───── Provided material ─────

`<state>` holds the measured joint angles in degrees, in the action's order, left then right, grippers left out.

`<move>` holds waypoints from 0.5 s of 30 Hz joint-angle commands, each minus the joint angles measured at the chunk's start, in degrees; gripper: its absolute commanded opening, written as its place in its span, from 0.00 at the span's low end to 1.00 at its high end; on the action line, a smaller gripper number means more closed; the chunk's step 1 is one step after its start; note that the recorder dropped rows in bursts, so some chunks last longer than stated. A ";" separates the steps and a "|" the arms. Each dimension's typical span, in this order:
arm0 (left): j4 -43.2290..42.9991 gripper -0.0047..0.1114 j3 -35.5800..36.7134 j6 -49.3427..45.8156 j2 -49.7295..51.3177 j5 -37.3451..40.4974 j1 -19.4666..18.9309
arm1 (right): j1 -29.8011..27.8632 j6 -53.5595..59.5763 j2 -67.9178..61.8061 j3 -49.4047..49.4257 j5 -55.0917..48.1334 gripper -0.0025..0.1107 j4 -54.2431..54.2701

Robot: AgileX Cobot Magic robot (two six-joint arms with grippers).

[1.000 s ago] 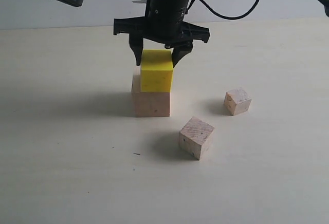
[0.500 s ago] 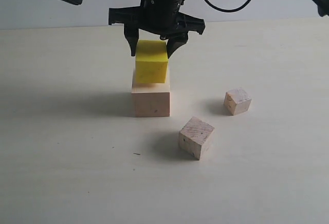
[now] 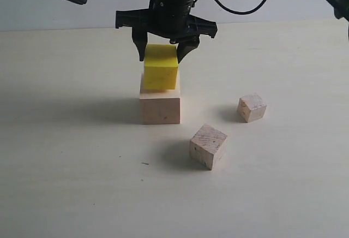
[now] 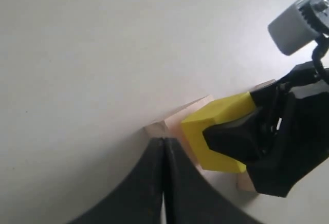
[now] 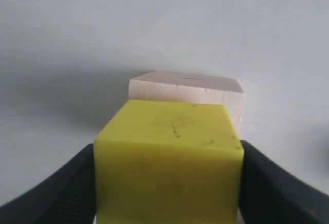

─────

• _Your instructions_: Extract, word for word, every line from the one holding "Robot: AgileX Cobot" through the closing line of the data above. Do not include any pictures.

• _Solved exercise_:
Robot: AgileX Cobot Magic robot (two six-joint arms with grippers).

[1.000 s ago] 
[0.500 s ago] 
[now] 
[now] 
[now] 

This exercise is done.